**EXERCISE DESCRIPTION**
Every line containing the word "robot" is to be copied from the data below.

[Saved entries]
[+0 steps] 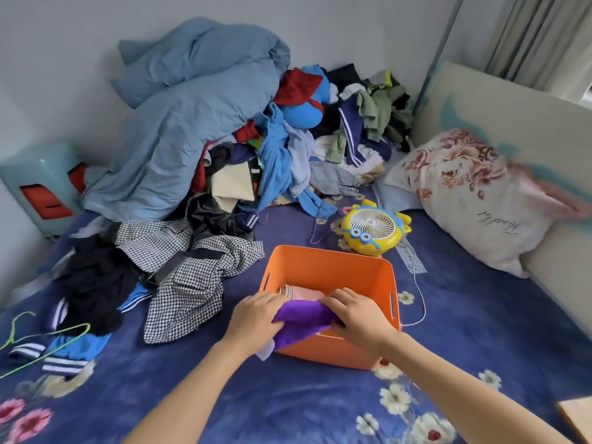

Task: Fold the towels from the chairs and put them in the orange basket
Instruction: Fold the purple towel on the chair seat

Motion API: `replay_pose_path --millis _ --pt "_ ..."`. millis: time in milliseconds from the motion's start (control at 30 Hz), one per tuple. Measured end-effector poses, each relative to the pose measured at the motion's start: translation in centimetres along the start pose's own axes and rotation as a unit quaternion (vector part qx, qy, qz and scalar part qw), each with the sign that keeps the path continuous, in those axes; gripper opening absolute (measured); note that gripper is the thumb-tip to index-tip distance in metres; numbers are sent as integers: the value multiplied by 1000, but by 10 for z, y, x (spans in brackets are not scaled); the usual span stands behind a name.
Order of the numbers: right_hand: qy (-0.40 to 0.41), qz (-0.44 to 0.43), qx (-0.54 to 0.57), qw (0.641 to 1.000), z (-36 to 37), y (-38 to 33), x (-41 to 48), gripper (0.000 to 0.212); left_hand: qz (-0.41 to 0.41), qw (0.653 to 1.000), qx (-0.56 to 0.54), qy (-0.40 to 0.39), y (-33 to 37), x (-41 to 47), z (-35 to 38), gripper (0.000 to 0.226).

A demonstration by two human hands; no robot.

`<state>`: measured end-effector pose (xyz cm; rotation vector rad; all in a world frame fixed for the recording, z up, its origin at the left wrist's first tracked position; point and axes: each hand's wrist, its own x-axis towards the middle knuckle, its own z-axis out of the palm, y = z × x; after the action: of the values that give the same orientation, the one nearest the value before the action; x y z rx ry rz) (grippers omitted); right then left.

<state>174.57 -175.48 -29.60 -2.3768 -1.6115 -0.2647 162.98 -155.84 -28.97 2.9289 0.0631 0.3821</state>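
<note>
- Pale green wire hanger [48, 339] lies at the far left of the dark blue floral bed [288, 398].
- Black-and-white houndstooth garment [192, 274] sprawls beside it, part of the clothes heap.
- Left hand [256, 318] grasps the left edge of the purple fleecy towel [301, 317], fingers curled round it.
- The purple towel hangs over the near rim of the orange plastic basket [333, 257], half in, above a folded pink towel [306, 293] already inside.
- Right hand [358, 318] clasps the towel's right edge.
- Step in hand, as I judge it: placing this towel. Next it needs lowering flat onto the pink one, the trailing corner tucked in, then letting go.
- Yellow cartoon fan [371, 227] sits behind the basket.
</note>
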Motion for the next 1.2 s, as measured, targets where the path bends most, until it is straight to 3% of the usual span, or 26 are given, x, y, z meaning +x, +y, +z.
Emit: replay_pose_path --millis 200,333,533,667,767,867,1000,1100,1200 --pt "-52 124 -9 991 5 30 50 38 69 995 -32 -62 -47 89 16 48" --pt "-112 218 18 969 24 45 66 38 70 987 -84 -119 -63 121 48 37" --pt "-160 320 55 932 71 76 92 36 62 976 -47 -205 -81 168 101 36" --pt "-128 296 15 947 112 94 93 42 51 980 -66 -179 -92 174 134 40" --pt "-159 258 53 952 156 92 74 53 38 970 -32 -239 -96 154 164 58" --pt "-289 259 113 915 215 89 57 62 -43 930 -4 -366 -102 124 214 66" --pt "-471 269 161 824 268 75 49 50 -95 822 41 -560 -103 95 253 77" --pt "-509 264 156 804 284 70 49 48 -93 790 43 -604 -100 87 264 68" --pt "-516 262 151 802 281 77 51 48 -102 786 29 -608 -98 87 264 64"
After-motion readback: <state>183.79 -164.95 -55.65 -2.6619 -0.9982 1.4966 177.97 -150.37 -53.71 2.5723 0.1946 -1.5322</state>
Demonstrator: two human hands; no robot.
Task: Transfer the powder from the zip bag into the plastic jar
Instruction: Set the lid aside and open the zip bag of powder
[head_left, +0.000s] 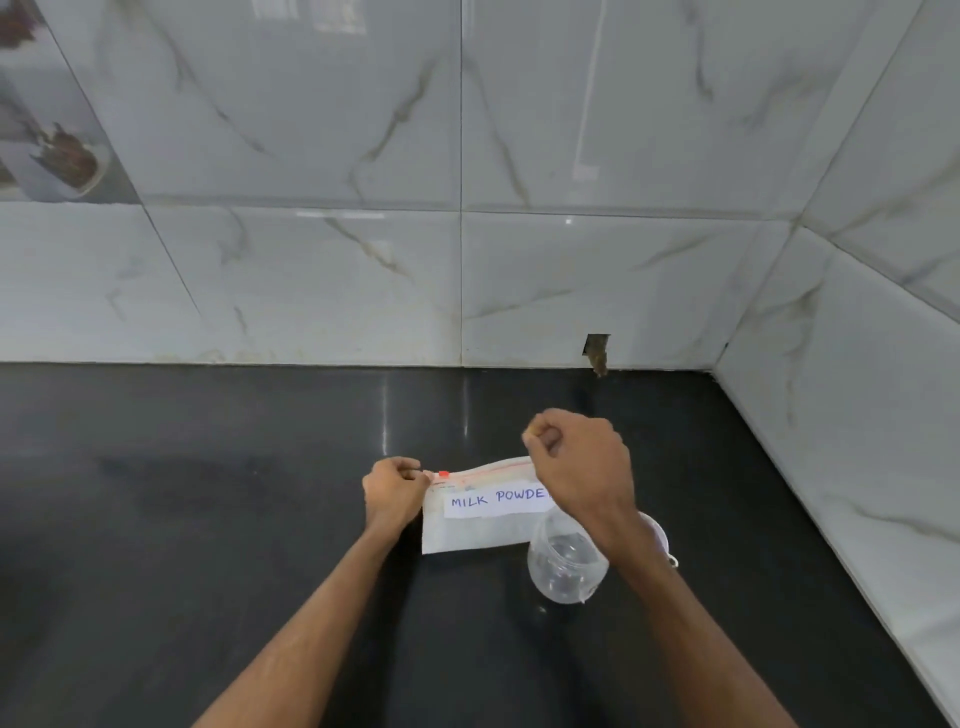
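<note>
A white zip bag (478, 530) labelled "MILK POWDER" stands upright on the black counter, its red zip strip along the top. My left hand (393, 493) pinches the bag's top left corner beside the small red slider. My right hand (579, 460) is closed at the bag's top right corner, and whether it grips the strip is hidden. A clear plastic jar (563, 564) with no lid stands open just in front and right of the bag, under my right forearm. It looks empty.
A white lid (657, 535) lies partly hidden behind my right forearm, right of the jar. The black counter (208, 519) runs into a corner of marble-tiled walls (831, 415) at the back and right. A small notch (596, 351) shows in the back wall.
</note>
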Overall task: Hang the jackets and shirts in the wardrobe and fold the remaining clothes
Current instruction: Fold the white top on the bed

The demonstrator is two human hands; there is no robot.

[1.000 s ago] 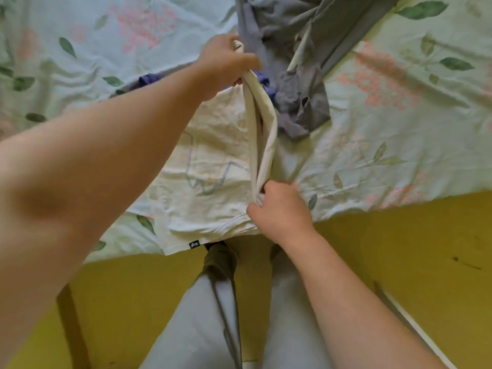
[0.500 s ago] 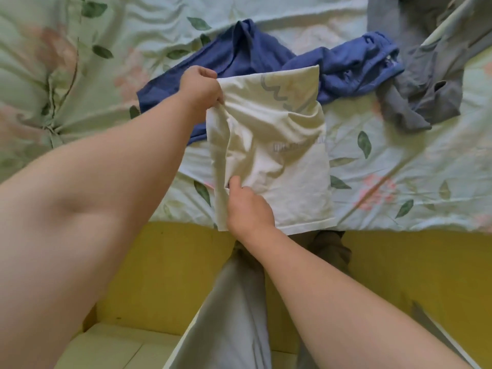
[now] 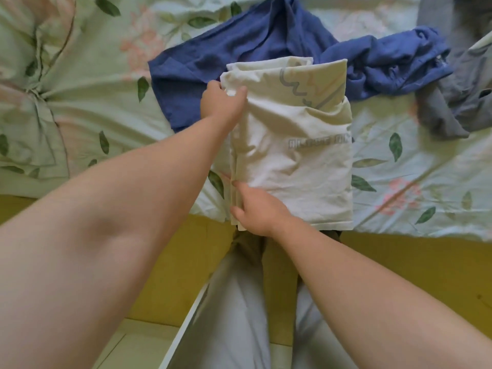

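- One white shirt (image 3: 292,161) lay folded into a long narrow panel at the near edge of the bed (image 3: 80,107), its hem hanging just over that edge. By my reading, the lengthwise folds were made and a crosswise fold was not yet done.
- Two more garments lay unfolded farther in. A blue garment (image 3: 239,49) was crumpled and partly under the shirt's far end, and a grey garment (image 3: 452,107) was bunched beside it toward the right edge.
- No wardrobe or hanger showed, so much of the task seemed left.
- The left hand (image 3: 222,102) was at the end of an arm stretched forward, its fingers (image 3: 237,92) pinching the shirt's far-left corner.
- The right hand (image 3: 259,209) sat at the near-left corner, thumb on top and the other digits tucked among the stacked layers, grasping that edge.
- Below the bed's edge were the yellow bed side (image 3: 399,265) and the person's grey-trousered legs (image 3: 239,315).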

**EXPECTED ANSWER**
A demonstration by two human hands; no robot.
Demonstrator: two human hands; no robot.
The demonstrator is two human hands; there is no robot.

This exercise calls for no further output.